Many newspapers backing the opposition Conservative Party wanted to put pressure on Ramsay MacDonald's Labour government. One newspaper sent a telegram to MacDonald stating that, "To prevent the socialist government from being spoilsports, Lady Houston will be responsible for all extra expenses beyond what Sir Philip Sassoon says can be found, so that Great Britain can take part in the race for the Schneider trophy." The gift gave Lady Houston an opportunity to attack the Labour government, with the declaration "Every true Briton would rather sell his last shirt than admit that England could not afford to defend herself."

Later life

In 1932, she offered to give £200,000 to strengthen the British army and navy.
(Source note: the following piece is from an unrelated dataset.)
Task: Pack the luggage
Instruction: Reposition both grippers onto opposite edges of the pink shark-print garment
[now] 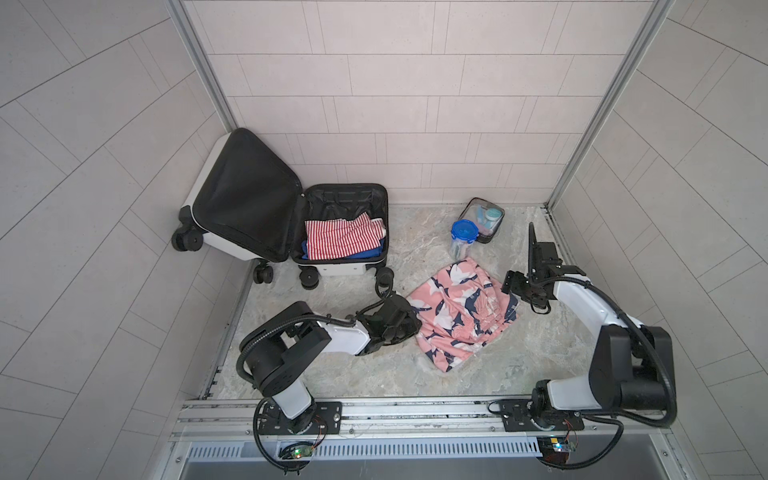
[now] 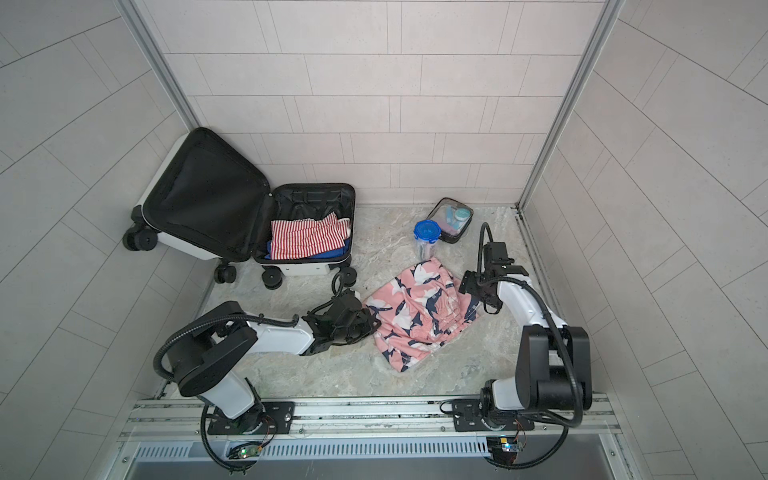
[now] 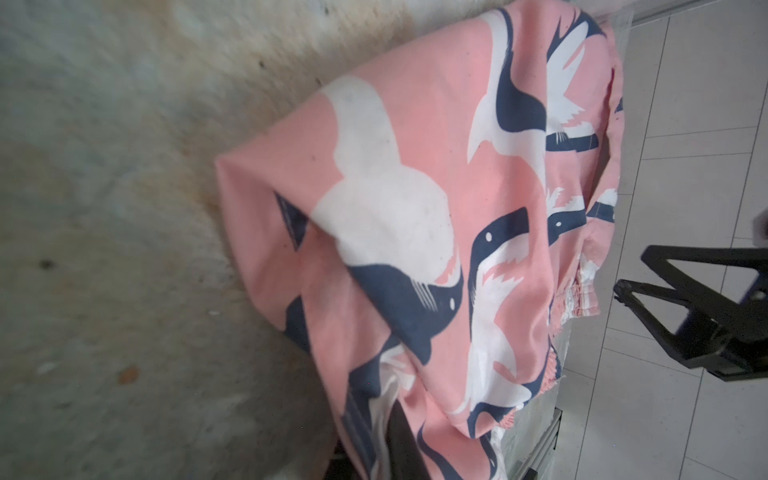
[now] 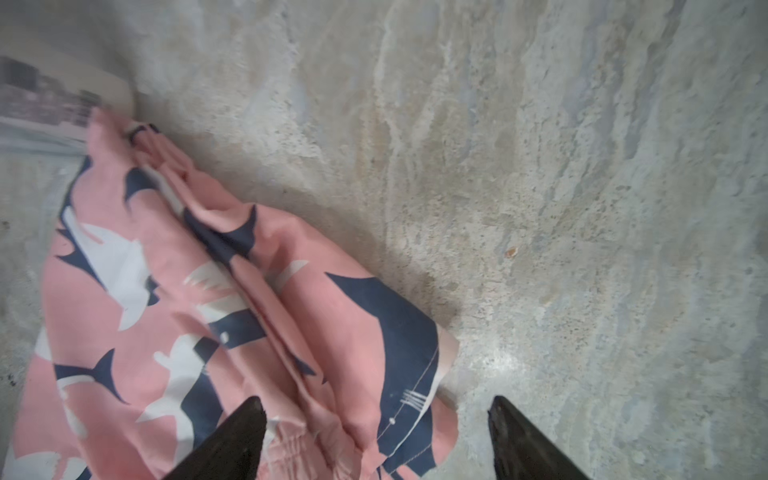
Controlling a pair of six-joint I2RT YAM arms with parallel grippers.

The National Government refused. She hung a huge electric sign, "DOWN WITH MACDONALD THE TRAITOR", in the rigging of Liberty and sailed round Great Britain. In a telegram to the Prime Minister, she wrote:
In 1933, she financed the Houston-Mount Everest Flight Expedition, in which aircraft flew over the summit of Everest for the first time. This was to show opposition to granting independence to India. In October 1934, Lady Houston sent a cable to the winners of the MacRobertson England to Melbourne Air Race, Tom Campbell Black and C. W. A. Scott: "Your achievement has thrilled me through, oh brave men of my heart... If this does not make the Government sit up, nothing will... Sleep well and feel proud of yourselves, as we all are... Rule Britannia. God bless you both."
Following her purchase of the Saturday Review in 1933 at the age of 76 she threw herself in a frenzy of activity as a newspaper proprietor determined to alert Britain to the weakness of its political leaders and the dangers of Communist infiltration of Britain. Frustrated by what she saw as the weakness of Ramsay MacDonald and then Stanley Baldwin as Prime Ministers she tried to push Lloyd George, Winston Churchill, and ultimately from 1935 the new king, her friend Edward VIII, into the role of virtual dictator of the country.
In that she believed that Benito Mussolini and Adolf Hitler were strong leaders who pulled their countries, Italy and Germany, round from a state of decay, she wanted a strong British leader to emulate them. She admired the stance of both Hitler and Mussolini against Soviet Russia, believing that its political ambitions presented the greatest threat to the power of Britain and its Empire.
She also considered funding Oswald Mosley and his British Union of Fascists with the £200,000 rejected by the Government. However, just at that crucial moment Mosley's publication The Blackshirt printed what she thought were insulting references to her, and she kept the money.

Death

By the time of the Abdication Crisis of 1936 she was a semi-invalid who spent most of her time in bed, from where she edited and ran the Saturday Review. However, she was so distraught by the abdication, which she believed was the result of sinister forces coming from Moscow, that she stopped eating and died of a heart attack on 29 December 1936, aged 79, at her home, Byron Cottage, Highgate, north London. She had no children and left no will.